Problem: Give the number of lines in the listing that hold the word "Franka". Write nothing but that number.

Material provided:

= = = =

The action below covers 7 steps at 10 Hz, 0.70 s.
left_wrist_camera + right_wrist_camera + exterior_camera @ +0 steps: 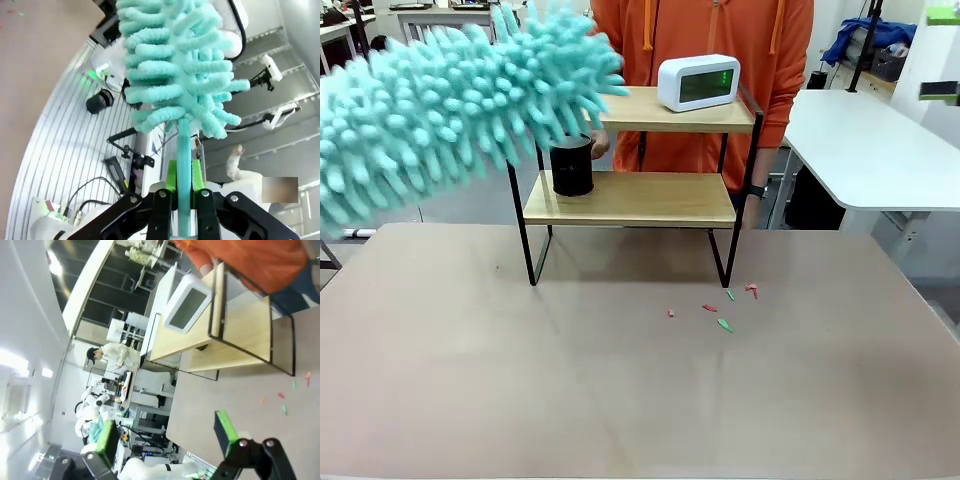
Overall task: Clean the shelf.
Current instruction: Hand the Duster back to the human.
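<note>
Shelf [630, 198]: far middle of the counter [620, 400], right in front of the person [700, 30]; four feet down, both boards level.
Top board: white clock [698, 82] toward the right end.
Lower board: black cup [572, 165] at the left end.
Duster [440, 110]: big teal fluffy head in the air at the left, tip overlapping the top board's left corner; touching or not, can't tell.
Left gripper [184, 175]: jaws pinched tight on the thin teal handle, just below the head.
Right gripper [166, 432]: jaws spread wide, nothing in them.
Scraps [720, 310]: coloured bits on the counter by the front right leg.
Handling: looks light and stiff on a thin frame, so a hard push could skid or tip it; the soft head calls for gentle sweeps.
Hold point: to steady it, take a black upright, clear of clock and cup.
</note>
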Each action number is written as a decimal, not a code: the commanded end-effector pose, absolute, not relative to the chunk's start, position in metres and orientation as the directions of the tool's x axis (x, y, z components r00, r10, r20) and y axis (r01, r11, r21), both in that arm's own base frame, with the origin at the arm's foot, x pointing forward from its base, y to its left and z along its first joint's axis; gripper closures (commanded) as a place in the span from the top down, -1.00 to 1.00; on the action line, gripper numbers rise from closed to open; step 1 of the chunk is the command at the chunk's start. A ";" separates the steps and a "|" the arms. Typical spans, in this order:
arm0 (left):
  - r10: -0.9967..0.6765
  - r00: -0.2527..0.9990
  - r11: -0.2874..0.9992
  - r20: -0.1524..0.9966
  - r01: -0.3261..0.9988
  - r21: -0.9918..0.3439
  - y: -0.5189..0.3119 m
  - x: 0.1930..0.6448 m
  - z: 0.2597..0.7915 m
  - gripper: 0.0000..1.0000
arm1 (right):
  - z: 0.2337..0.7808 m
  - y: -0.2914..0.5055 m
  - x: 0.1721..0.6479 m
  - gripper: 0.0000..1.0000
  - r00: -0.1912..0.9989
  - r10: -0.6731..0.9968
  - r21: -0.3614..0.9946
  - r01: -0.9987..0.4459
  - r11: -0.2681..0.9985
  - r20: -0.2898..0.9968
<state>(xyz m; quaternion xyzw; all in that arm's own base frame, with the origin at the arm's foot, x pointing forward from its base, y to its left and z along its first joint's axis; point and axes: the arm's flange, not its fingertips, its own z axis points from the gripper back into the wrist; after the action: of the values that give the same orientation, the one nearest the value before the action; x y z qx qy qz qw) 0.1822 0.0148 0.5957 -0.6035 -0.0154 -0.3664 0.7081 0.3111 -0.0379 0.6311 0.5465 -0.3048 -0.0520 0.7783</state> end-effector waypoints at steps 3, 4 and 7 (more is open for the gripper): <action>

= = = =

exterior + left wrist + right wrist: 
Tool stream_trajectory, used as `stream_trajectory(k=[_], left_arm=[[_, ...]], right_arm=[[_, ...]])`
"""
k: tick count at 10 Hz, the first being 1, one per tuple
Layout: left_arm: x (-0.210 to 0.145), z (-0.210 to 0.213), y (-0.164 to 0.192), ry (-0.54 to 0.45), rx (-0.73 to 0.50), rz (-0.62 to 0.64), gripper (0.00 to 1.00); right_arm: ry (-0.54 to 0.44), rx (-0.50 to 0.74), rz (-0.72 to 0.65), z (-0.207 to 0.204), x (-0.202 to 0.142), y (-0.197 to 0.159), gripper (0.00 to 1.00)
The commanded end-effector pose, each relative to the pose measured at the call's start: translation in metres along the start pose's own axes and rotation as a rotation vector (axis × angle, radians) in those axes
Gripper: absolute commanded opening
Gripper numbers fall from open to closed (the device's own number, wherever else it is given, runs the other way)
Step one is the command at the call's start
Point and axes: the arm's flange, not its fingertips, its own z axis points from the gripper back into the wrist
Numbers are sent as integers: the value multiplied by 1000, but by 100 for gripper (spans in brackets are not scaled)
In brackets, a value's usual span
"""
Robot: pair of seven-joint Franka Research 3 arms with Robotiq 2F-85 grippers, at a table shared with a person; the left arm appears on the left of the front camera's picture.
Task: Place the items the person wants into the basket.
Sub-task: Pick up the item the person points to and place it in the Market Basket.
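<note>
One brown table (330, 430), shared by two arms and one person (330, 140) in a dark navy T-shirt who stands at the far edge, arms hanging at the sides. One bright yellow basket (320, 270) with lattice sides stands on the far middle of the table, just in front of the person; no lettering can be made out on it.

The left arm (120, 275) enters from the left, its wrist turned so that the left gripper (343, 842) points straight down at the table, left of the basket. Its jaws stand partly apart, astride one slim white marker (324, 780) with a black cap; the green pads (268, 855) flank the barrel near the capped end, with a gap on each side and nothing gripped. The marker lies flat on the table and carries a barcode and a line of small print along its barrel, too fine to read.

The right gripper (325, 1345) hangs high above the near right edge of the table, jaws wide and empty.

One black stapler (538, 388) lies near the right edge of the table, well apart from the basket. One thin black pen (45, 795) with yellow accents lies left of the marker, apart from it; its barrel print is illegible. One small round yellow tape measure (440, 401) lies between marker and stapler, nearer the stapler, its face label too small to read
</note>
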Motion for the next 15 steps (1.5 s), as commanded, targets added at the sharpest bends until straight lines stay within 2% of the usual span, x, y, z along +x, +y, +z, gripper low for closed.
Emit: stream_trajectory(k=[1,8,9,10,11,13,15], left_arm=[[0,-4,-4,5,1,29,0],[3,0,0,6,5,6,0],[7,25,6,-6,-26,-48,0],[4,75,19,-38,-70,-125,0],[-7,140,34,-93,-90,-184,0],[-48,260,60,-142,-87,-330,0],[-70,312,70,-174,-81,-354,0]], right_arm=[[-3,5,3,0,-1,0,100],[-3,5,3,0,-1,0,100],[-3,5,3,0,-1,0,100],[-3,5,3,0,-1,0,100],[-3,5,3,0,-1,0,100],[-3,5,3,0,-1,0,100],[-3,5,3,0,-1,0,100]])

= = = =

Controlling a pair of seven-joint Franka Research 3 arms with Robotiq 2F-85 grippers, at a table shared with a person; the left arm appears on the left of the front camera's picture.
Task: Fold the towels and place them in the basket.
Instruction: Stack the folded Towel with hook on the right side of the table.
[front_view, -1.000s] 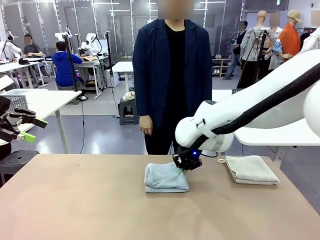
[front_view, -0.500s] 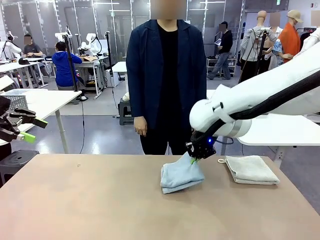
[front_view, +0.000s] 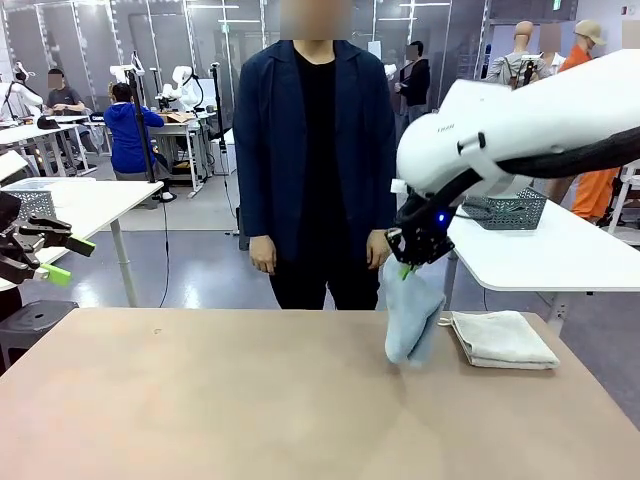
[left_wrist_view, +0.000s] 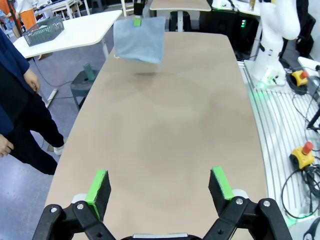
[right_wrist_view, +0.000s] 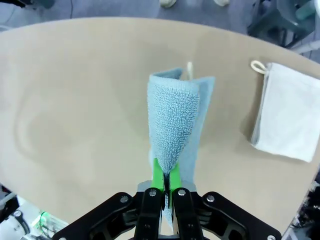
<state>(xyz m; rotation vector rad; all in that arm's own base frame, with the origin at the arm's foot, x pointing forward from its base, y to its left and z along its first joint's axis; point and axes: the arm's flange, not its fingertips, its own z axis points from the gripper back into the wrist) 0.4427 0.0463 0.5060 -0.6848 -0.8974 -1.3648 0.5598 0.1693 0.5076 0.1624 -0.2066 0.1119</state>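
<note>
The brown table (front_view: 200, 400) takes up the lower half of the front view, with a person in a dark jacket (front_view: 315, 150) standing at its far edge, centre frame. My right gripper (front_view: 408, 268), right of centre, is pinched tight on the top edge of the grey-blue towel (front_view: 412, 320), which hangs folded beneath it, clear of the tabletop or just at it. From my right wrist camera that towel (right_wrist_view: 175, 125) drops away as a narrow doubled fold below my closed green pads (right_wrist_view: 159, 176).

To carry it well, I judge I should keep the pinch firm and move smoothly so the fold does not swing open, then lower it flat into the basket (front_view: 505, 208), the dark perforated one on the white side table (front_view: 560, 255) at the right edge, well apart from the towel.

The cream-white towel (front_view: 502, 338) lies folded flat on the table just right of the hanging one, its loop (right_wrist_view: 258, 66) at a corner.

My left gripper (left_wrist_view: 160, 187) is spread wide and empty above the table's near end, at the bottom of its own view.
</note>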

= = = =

Result of the task: 2